A beleza do som da Filarmônica é fabulosa, no sentido estrito do termo: tema de mitos e fábulas. Não são só os sopros e metais, de técnica idiossincrática. As cordas, também, criam uma memória nova para a palavra "violino".
Som e idéia se conjugaram na "Quarta Sinfonia" de Brahms (1833-97), regida com acentos menos melancólicos que o de hábito por Lorin Maazel. A "Quarta" parece, ainda mais do que as outras, uma sinfonia de câmara. Não só pelas texturas e o tratamento dos motivos, mas porque faz da platéia (como via Schoenberg) uma multidão de solitários, cada um revivendo "brahmsianamente" seus afetos.

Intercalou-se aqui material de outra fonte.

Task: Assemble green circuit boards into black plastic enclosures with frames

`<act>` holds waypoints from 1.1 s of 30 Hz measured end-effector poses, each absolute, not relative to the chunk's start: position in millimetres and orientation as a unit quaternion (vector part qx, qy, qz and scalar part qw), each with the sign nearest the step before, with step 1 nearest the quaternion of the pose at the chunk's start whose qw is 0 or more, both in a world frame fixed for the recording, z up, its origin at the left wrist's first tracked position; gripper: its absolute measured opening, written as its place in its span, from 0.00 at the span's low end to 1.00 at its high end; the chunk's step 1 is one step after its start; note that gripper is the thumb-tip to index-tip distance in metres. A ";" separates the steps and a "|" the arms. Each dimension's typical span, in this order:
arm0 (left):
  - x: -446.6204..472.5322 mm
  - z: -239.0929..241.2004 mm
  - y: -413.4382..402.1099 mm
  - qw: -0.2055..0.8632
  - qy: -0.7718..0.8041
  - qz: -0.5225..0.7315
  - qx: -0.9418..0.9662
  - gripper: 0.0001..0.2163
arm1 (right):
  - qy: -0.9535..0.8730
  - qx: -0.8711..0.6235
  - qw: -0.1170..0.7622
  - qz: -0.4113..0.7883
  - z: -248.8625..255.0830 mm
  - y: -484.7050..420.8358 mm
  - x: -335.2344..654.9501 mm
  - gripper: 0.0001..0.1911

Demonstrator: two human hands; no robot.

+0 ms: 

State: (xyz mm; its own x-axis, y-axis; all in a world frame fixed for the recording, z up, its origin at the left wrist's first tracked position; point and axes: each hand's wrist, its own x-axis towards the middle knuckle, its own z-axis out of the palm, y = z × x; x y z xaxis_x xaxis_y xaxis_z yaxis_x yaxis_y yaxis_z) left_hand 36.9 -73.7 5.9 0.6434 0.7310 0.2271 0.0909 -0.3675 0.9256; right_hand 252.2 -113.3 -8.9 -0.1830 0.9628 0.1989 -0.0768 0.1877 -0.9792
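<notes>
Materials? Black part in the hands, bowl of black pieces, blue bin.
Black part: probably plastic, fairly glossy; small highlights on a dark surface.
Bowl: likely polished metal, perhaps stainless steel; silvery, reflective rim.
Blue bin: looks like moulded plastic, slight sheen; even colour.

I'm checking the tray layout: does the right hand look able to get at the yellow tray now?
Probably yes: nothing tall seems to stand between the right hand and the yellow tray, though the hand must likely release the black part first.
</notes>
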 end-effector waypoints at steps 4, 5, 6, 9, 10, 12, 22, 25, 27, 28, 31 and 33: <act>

"Parece um CD", comentava uma amiga, entusiasmada, no intervalo. Não parece. Compreende-se o que ela quis dizer: a orquestra é perfeita, com ataques perfeitos, nenhum deslize (ou quase nenhum: a trompa humanizou o ideal). Mas nenhum CD consegue reproduzir esse som, se espalhando pela platéia, nem muito menos a presença dos músicos. Música é isso; o resto é disco.
Passar de Brahms a Ravel (1875-1937) é um tanto estranho. Da "Quarta" para a "Rapsódia Espanhola", a distância é mais ou menos como a de Hamburgo a Mallorca. O ar é outro, a luz é outra, a língua é outra. Nada foi melhor do que a "Rapsódia" -é um alento pensar que isso é verdade mesmo sabendo que, aqui e ali, a Filarmônica vacilou um pouco. O solo de oboé, por exemplo, foi (para os padrões da orquestra) abaixo do padrão.
Mas as transparências e sedas de Ravel ganharam um tradutor predestinado, cheio de sol e sal, na figura desses senhores sóbrios de Viena.
Foi saudável passar da melancolia sexual de Brahms para a sexualidade melancólica de Ravel. Mas foi melhor ainda passar depois para a sexualidade sem melancolia do balé "O Pássaro de Fogo" de Stravinski (1882-1971). A "Rapsódia" tem aqui (na "Berceuse") sua maior homenagem, uma superação do que não se supera.
Contrabaixos tiveram ocasião de mostrar do que são capazes, e o contrafagote também. E o violoncelo, inexplicável, pôde dançar seu "pas de deux", inevitável, com a violina, inesquecível. Em plena luz da noite, uma felicidade.
Lorin Maazel é sempre um prazer de se ouvir e discreto de ver. Regeu tudo de cor, sem histrionismo, como quem tem a música na palma das mãos. Tem mesmo. Há seis anos, com a Orquestra de Pittsburgh, regeu em São Paulo a "Rapsódia" (que já gravara antes com a Orquestra de Paris). Seis anos depois, seu Ravel ficou mais vivido e mais leve. Mais "avienado": tranqüilo, sem perder a malícia; malicioso, sem perder a sinceridade.
No bis ("Daphnis et Chloé", de Ravel) e nos tris (valsas de Strauss), maestro e orquestra estavam claramente se divertindo, e nós também. Uma prévia do concerto do Ano Novo 2000.
Que orquestra. Que concerto. Música faz bem.